■ **What is required**
Take the records below and print them verbatim up to and including the line that carries "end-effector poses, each".

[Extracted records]
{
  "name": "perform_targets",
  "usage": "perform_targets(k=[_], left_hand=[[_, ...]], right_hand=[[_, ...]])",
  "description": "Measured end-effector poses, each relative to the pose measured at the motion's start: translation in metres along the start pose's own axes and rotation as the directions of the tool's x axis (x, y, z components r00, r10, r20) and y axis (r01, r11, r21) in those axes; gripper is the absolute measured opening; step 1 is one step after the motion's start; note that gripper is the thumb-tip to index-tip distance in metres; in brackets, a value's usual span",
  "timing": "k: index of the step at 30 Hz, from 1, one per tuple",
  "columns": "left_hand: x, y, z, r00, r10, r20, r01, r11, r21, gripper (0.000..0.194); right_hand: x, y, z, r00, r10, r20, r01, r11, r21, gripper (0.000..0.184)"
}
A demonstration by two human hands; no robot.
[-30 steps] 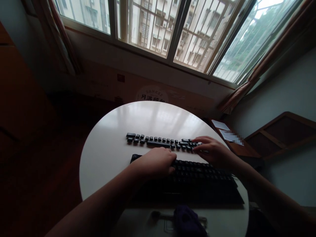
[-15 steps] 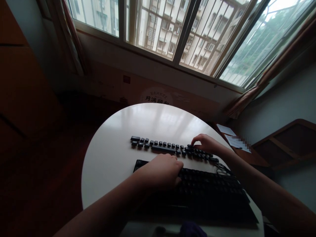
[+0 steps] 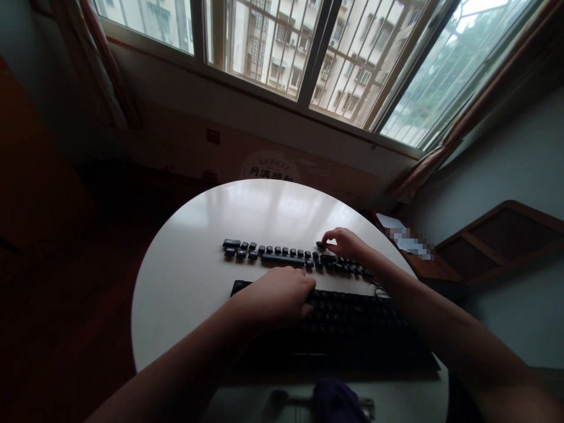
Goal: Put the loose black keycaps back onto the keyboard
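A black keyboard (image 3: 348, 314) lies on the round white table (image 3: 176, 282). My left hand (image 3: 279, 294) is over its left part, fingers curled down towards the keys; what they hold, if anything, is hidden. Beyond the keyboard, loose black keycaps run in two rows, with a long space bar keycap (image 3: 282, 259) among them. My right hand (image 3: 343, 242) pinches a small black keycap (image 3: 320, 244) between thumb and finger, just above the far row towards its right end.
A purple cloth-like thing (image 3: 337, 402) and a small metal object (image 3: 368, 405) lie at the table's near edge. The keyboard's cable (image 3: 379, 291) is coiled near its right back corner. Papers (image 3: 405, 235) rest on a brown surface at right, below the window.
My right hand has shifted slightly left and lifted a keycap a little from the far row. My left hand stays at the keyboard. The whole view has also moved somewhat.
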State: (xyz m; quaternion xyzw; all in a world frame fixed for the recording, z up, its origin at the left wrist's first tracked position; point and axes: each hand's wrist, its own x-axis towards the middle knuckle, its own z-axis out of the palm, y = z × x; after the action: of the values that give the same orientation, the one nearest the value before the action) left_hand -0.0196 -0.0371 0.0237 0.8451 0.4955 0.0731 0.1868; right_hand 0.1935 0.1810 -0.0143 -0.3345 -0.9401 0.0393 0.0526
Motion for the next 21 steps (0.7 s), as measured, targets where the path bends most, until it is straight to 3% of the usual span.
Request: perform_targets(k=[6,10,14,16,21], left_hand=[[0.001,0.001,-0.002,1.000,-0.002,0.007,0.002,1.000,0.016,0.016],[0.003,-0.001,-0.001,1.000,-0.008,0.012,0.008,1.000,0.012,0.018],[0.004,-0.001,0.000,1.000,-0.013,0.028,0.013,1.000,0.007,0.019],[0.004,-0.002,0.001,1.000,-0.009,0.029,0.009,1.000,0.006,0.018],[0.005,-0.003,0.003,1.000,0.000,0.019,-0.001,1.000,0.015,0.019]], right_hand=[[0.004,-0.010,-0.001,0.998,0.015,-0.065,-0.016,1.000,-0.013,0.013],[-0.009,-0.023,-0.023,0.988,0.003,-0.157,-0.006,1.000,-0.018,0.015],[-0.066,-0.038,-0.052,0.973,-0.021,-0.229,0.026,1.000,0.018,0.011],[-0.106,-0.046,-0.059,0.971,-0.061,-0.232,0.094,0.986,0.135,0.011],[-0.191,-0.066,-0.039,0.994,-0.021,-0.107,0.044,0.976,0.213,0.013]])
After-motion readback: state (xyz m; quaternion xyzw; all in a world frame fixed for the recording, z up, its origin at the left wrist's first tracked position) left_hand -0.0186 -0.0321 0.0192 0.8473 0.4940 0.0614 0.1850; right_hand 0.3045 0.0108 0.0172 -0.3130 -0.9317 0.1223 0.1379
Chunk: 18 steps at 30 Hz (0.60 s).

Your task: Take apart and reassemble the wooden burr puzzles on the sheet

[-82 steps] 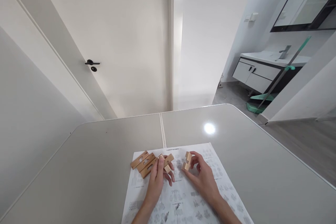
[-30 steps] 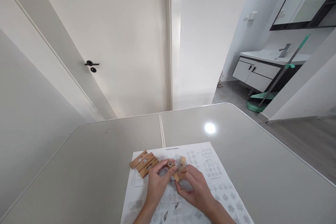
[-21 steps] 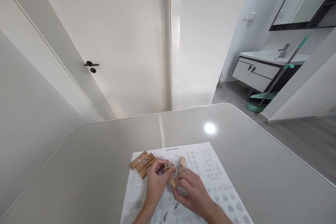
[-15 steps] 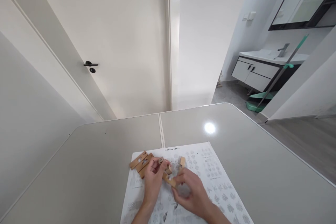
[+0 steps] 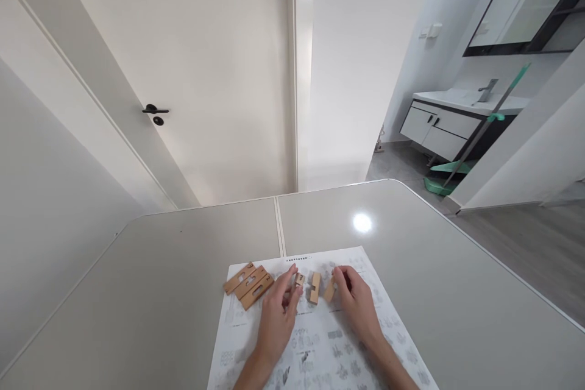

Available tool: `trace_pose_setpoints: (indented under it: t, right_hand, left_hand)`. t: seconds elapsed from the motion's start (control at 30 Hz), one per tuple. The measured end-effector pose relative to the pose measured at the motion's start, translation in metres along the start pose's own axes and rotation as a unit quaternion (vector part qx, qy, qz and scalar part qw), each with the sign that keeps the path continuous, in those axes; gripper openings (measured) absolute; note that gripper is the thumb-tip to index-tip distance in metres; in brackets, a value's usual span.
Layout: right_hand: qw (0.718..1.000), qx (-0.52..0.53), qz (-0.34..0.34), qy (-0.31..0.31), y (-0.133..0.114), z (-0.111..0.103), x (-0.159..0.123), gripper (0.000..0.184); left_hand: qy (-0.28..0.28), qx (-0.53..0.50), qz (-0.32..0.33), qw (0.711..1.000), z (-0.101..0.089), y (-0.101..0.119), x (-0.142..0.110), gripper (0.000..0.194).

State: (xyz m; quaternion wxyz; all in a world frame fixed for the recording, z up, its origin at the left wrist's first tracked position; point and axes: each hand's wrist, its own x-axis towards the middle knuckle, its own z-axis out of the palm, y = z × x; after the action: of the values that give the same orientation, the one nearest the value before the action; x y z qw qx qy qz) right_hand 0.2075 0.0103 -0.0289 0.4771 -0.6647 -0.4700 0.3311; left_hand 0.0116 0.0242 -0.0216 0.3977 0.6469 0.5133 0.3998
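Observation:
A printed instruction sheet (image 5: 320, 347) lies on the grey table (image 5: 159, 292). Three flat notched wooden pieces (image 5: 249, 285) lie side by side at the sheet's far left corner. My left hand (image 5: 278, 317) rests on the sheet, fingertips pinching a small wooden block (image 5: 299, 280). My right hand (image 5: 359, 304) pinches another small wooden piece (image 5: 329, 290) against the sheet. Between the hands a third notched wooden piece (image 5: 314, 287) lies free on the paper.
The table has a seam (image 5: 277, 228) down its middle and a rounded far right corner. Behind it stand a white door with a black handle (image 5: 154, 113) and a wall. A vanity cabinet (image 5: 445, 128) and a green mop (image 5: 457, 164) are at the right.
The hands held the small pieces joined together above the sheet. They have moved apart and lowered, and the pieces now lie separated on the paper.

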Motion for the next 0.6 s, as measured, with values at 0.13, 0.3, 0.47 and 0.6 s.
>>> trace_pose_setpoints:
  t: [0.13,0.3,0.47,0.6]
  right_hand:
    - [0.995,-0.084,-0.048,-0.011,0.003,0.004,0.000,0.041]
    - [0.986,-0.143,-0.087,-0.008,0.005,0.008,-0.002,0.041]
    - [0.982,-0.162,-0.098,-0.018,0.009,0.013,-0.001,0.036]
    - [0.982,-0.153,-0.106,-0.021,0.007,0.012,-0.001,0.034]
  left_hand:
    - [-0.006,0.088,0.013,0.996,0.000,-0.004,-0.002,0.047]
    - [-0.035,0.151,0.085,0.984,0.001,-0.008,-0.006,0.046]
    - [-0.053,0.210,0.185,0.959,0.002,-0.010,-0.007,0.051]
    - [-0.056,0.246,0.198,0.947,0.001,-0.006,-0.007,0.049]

■ **Problem solution**
{
  "name": "perform_targets",
  "usage": "perform_targets(k=[_], left_hand=[[_, ...]], right_hand=[[_, ...]])",
  "description": "Measured end-effector poses, each relative to the pose measured at the motion's start: translation in metres along the start pose's own axes and rotation as the directions of the tool's x axis (x, y, z components r00, r10, r20) and y axis (r01, r11, r21) in those axes; gripper is the absolute measured opening; step 1 is one step after the motion's start; note that gripper is the thumb-tip to index-tip distance in metres; in brackets, a value's usual span",

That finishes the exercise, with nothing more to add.